Röportaj 1:
“İstanbul’a ilk geldiğimde ailem benden daha çok stres yaptı diyebilirim. Annem özellikle güvenlik konusunda çok endişeliydi. Yurtta ilk haftamda fark ettim ki aslında düşündüğümden daha düzenli bir sistem var. Giriş çıkış kartla yapılıyor, gece görevlileri sürekli ayakta. Bu bana çok güven verdi. Arkadaş edinme konusunda da hiç zorlanmadım, daha ilk gün yemekhanede tanıştığım kişilerle hâlâ görüşüyorum.”
-----
Röportaj 2:
“Ev bulmak çok zor ve masraflı olduğu için yurda yerleştim. İlk zamanlar oda arkadaşına alışmak kolay olmadı ama bir süre sonra birlikte ders çalışmaya, dışarı çıkmaya başladık. Yurdun etüt odaları benim en çok kullandığım yer. Bazen gece geç saatlere kadar ders çalışıyoruz.

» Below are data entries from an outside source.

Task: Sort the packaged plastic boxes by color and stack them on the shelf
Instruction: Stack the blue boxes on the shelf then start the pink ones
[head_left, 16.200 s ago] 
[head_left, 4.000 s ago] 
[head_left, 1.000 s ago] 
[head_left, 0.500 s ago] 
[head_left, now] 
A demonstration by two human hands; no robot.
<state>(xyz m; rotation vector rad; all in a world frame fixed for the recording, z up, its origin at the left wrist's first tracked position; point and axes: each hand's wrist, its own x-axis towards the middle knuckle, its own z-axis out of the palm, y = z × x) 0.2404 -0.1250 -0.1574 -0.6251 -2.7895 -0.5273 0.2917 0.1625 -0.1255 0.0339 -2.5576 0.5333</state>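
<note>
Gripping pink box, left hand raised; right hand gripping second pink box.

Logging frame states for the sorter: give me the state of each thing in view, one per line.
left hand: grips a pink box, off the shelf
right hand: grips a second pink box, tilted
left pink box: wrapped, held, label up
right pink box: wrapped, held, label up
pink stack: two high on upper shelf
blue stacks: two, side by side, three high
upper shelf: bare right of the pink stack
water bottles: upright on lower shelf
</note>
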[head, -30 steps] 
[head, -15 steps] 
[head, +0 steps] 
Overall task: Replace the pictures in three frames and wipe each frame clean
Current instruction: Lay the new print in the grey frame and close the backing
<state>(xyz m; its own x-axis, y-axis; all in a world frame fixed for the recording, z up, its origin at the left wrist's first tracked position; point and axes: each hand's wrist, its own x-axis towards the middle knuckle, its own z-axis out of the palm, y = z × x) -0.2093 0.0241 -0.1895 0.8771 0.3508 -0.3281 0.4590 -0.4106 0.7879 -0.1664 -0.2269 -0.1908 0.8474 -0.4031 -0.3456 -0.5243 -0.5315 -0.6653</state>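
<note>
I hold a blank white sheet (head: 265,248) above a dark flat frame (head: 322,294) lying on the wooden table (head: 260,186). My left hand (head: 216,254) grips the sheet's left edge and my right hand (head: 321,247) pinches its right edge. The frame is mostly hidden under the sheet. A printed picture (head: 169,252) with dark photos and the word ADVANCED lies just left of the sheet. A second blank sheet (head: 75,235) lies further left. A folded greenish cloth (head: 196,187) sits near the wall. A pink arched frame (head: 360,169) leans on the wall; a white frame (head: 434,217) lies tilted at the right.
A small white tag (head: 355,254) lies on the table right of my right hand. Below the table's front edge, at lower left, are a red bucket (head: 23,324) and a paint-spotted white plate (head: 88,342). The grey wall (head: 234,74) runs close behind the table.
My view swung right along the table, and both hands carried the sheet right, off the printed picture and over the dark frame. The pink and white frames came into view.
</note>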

Tek sıkıntım yemeklerin çok klasik olması ama yine de dışarıya göre daha hesaplı.”
-----
Röportaj 3:
“Ben iki farklı yurtta kaldım, ikisini de kıyaslama şansım oldu. İlki çok kalabalıktı ve bu beni biraz zorladı. Şimdi daha küçük ve butik bir yurttayım, daha rahat hissediyorum. Temizlik düzenli yapılıyor, internet genelde iyi çekiyor. İstanbul’da yalnız yaşamak çok zor olurdu, yurtta kalmak bana gerçekten büyük kolaylık sağladı. Özellikle sınav dönemlerinde moralimi yüksek tutan oda arkadaşlarım oldu.”
-----
Röportaj 4 :
“Hazırlık için İstanbul’a geldiğimde en çok korktuğum şey yalnız kalmaktı. Yurt ortamı sayesinde bunu hiç yaşamadım. Sürekli birileriyle sohbet ediyorsun, birlikte kahvaltıya iniyorsun, akşam televizyon odasında toplanıyorsun. Hafta sonları grup halinde gezilere çıkıyoruz. Ev kiralamak yerine yurtta kalmak bence daha mantıklı, hem daha güvenli hem de sosyal açıdan daha eğlenceli.”
"Bu yazıda paylaşılan deneyimler, İstanbul’daki kız yurtlarında kalan öğrencilerden alınmış anonim röportajlara dayanmaktadır. İsimler ve bazı detaylar gizlilik amacıyla değiştirilmiştir."